# TASK DETAILS
Output the data exactly, with every line intact.

DATA EXCERPT: Begin

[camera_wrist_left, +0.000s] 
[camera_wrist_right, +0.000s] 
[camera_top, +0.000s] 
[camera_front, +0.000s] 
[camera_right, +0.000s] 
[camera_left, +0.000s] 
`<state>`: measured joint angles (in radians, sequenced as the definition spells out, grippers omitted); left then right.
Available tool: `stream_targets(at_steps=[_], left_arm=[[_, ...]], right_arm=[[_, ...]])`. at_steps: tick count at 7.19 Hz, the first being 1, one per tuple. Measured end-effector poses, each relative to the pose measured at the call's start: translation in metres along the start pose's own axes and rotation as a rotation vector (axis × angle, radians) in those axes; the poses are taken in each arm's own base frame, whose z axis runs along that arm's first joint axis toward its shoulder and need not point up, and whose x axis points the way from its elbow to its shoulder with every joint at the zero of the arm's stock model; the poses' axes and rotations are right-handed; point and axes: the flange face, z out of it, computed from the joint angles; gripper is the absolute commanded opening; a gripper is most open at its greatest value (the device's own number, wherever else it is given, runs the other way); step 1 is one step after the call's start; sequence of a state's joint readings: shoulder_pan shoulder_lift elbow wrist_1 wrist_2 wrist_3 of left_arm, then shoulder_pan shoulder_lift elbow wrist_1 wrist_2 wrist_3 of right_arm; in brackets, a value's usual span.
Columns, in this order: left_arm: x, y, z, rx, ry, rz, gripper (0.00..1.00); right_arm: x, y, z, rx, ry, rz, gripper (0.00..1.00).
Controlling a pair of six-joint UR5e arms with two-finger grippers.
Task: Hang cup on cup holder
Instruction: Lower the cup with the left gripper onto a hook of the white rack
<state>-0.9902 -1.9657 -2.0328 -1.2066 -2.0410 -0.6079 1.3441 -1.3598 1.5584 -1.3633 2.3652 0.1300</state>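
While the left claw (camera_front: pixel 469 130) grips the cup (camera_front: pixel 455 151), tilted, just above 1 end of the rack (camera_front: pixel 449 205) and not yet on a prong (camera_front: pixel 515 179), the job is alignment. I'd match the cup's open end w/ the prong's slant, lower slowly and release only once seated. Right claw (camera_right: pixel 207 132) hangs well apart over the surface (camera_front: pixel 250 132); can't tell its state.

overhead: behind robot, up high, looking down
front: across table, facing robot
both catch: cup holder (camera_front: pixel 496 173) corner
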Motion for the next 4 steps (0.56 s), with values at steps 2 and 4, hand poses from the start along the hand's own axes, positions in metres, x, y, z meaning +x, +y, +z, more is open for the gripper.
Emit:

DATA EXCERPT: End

# WORKED SOLUTION
[camera_wrist_left, +0.000s] 
[camera_wrist_right, +0.000s] 
[camera_top, +0.000s] 
[camera_front, +0.000s] 
[camera_right, +0.000s] 
[camera_left, +0.000s] 
`<state>`: measured joint angles (in radians, sequenced as the definition spells out, grippers omitted); left then right.
Available tool: `stream_targets(at_steps=[_], left_arm=[[_, ...]], right_arm=[[_, ...]])`. at_steps: tick count at 7.19 Hz, the first being 1, one per tuple. Measured end-effector poses, each relative to the pose measured at the call's start: translation in metres along the start pose's own axes and rotation as a rotation vector (axis × angle, radians) in those axes; the poses are taken in each arm's own base frame, whose z axis runs along that arm's first joint axis toward its shoulder and need not point up, and whose x axis points the way from its elbow to its shoulder with every joint at the zero of the arm's stock model; the poses' axes and rotations are right-handed; point and axes: the flange face, z out of it, computed from the joint angles; gripper is the absolute commanded opening; a gripper is most open at its greatest value (the device's own number, wherever else it is given, runs the other way); step 1 is one step after the call's start; sequence of a state's joint readings: shoulder_pan shoulder_lift elbow wrist_1 wrist_2 wrist_3 of left_arm, then shoulder_pan shoulder_lift elbow wrist_1 wrist_2 wrist_3 of right_arm; in brackets, a value's usual span.
Columns, in this order: left_arm: x, y, z, rx, ry, rz, gripper (0.00..1.00); right_arm: x, y, z, rx, ry, rz, gripper (0.00..1.00).
Controlling a pair of six-joint UR5e arms with two-finger grippers.
Task: Hang cup on cup holder
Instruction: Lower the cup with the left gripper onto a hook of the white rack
<state>-0.9902 -1.9657 -2.0328 -1.2066 -2.0410 -0.6079 1.3441 -1.3598 1.5584 -1.3633 2.3652 0.1300</state>
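While the left claw (camera_front: pixel 469 130) grips the cup (camera_front: pixel 455 151), tilted, just above 1 end of the rack (camera_front: pixel 449 205) and not yet on a prong (camera_front: pixel 515 179), the job is alignment. I'd match the cup's open end w/ the prong's slant, lower slowly and release only once seated. Right claw (camera_right: pixel 207 132) hangs well apart over the surface (camera_front: pixel 250 132); can't tell its state.

overhead: behind robot, up high, looking down
front: across table, facing robot
both catch: cup holder (camera_front: pixel 496 173) corner
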Motion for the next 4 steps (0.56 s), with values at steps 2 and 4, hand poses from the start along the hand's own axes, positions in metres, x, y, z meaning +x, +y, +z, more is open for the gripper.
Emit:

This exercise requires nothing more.